# What is being asked
Return precisely the opening lines of the listing below, ending with the line that contains "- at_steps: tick".

===== Dataset section

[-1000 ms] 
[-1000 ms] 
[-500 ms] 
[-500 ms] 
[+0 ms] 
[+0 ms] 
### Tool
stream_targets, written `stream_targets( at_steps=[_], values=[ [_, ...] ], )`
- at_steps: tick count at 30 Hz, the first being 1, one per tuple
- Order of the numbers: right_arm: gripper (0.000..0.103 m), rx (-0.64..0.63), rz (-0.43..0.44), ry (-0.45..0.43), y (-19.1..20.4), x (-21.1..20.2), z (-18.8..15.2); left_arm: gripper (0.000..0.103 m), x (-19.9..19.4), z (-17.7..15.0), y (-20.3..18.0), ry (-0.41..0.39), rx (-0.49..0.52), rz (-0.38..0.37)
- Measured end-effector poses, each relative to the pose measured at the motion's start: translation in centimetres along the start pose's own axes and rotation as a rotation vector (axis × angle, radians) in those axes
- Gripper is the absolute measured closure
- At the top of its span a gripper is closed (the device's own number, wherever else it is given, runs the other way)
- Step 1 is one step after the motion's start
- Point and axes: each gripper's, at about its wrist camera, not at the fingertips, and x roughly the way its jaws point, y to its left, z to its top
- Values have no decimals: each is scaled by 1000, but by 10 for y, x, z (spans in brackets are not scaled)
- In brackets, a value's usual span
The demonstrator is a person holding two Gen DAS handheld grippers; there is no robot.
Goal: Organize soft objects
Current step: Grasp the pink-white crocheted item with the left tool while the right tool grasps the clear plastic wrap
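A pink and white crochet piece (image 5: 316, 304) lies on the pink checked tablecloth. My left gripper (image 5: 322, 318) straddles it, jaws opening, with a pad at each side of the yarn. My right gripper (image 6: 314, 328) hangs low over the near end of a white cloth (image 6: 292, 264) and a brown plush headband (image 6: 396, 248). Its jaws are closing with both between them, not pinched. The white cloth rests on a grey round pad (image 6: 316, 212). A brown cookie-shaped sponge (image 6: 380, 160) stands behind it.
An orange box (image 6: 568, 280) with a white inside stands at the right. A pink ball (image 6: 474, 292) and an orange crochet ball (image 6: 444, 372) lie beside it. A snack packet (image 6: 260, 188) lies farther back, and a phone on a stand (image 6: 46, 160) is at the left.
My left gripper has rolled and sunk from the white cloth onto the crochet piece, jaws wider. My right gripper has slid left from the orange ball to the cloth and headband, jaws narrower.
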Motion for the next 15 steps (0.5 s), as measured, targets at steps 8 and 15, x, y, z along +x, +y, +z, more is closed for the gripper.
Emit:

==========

# Answer box
[-1000 ms] 
[-1000 ms] 
[-500 ms] 
[-500 ms] 
[+0 ms] 
[+0 ms] 
### Tool
stream_targets, written `stream_targets( at_steps=[_], values=[ [_, ...] ], )`
- at_steps: tick count at 30 Hz, the first being 1, one per tuple

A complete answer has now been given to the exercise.